How do you define ‘exceptional situation’?

You say that abuse can lead to performance issues. Then, do you define ‘exceptional situations’ as events that occur at low enough frequency to avoid performance penalty? If I have a hundred thousand files to open, and only one of them exists, would that mean that the file stream library authors abuse use of FileNotFoundException?

You say that abuse can lead to unreadable code. Then, do you define ‘exceptional situations’ as events that occur conveniently and simply enough such that the programmer can keep the code simple? That depends on the skill of the programmer. If the above code was refactored to be more simple, would it be ok to retain the exceptions?

In my mind, neither of those creiteria (keeping code simple, avoiding performance issues) help me identify an ‘exceptional situation’.

I think the contract with the caller would have greater weight than either of these two above. The contract of the above method could have been that the invoice is not in peril of being overdue. These exceptions are thrown to indicate to the caller that the contract is violated.

jfraney

You are right. Exception are thrown to indicate contract violation. This is exceptional situation. If you are going to open a file, then you expect it to exist (otherwise you check that with exists() method, don’t you). When this expectation fails, that is exception situation to you.

And yes, exceptional situation should occur at low enough frequency in normal cause of action.

iNikem

Exceptions should be used to deal with exceptional situations, not to implement ‘standard’ control flow.

frank

I’m places where exceptions are unavoidable, override fillInStackTrace to make it a noop. Better still, avoid the object overhead completely like this example:

https://github.com/tinkerpop/pipes/pull/70

Its a reasonably well known problem, the Oracle JVM performs an optimisation that replaces common exception types with a no-message, no-stack trace version. Search for OmitStackTraceInFastThrow for details.

Danny

Honestly, that JVM optimisation seems even more weird for me. The last thing I want to see in my logs is exception without stacktrace.

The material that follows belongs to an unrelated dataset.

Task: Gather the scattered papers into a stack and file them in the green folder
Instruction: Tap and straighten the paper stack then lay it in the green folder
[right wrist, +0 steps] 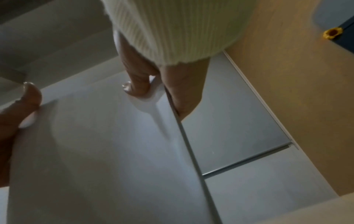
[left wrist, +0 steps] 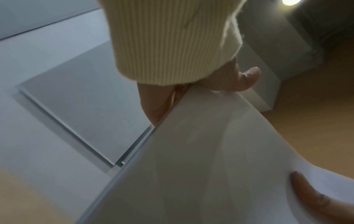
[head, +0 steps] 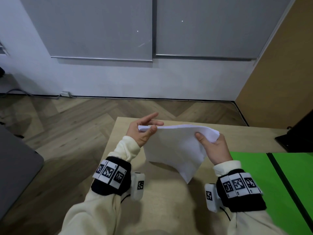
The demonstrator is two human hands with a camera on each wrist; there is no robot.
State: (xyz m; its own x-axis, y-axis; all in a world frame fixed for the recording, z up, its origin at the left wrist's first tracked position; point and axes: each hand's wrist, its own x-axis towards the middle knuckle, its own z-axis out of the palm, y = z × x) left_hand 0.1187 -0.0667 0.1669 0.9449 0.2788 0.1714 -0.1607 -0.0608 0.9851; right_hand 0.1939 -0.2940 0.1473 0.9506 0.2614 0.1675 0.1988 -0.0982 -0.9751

When one thinks that he MUST use exceptions for control flow, I think it is time to review one’s design 🙂

iNikem

> When one thinks that he MUST use exceptions for control flow, I think it is time to review one’s design 🙂

That requires determining ahead of time whether to call a method based upon foreknowledge of whether it will be able to fulfill its contract. It’s arguable callers should not in most cases be able to determine that.

Mike

Don’t forget that exceptions are imperative and not referentially transparent. They are hard to reason about, particularly when thrown exceptions are caught in different places in the call stack.